New GUI concept for enhanced clarity and productivity: Ribbons

The graphical user interface is the heart of SimulationX along with the libraries, solvers and analysis options. A good user interface is clearly structured and facilitates a quick start into the software. A minimum of mouse clicks and short mouse paths enable efficient workflows. In the world of system simulation, SimulationX has stood for a simple and intuitive user interface for many years. Knowledge of the ergonomics of user interfaces is constantly evolving and in recent years alternative operating concepts have proven themselves in many applications. To ensure that you benefit from the advantages of these operating concepts, SimulationX 4.0 has been equipped with a new user interface. Context sensitivity, mini toolbars (so-called floaties) and other measures increase ergonomics and clarity, and you will find that your modeling and simulation processes are now much faster.

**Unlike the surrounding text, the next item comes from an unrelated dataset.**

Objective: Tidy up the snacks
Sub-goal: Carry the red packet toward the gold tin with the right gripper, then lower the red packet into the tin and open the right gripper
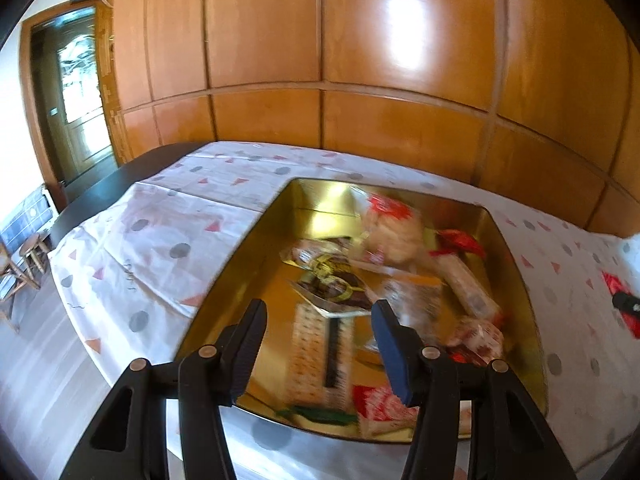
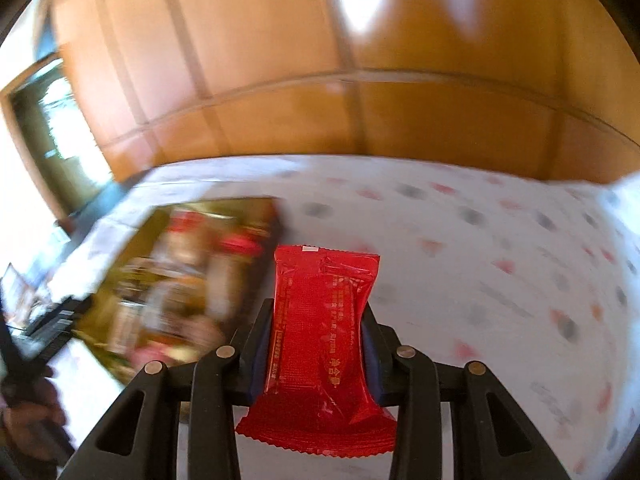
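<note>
A gold tray point(image 1: 248, 248) lies on the patterned tablecloth and holds several snack packets, among them a brown and yellow one point(image 1: 332, 280) and red and white ones point(image 1: 392, 224). My left gripper point(image 1: 320, 320) is open and empty, hovering over the tray's near part. My right gripper point(image 2: 318, 312) is shut on a red snack packet point(image 2: 320, 320) and holds it above the cloth, right of the tray point(image 2: 132, 248), which is blurred in that view. The right gripper's tip and red packet show at the left wrist view's right edge point(image 1: 624, 300).
The white tablecloth point(image 1: 160, 232) with grey dots and pink triangles covers a dark table. Wooden wall panels point(image 1: 360, 80) stand close behind it. A door point(image 1: 76, 92) and a small stool point(image 1: 34, 248) are at the far left.
</note>
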A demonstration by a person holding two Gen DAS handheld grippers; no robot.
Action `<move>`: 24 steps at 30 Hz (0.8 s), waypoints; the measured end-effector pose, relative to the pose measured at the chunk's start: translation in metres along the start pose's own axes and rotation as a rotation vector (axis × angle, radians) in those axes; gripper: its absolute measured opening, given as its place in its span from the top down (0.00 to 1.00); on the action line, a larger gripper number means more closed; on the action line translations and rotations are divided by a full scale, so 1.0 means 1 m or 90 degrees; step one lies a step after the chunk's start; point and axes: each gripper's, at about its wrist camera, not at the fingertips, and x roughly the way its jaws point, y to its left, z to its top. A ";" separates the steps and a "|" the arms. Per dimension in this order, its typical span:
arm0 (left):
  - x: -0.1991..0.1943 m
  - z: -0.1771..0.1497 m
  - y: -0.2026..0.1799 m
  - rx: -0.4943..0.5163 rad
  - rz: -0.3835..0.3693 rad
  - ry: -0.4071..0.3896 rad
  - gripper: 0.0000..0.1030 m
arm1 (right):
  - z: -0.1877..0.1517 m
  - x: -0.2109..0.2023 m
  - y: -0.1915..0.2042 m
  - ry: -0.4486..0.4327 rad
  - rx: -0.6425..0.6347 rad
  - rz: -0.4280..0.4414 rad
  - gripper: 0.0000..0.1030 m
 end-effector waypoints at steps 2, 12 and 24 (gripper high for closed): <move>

New graphical user interface of SimulationX 4.0 including backstage, ribbons and floaties
3D view

3D view with dynamic labels and collision detection

One of the most important tasks of the 3D view is to clearly illustrate the simulated behavior of a machine or plant. Parameter and result values as well as arbitrary text displayed directly in the 3D view help you to present the results of your simulations more clearly from SimulationX 4.0 onwards. These dynamic labels can be attached both to the model and to individual bodies, whereby their position adapts to the kinematic state of the model.

As part of post-processing, you can now check during and after an animation any number of bodies for collisions that occurred during the simulation period. In case of collisions, you will be informed optically in the 3D view as well as in the output bar by specifying the respective bodies, the time of entry and the time of exit.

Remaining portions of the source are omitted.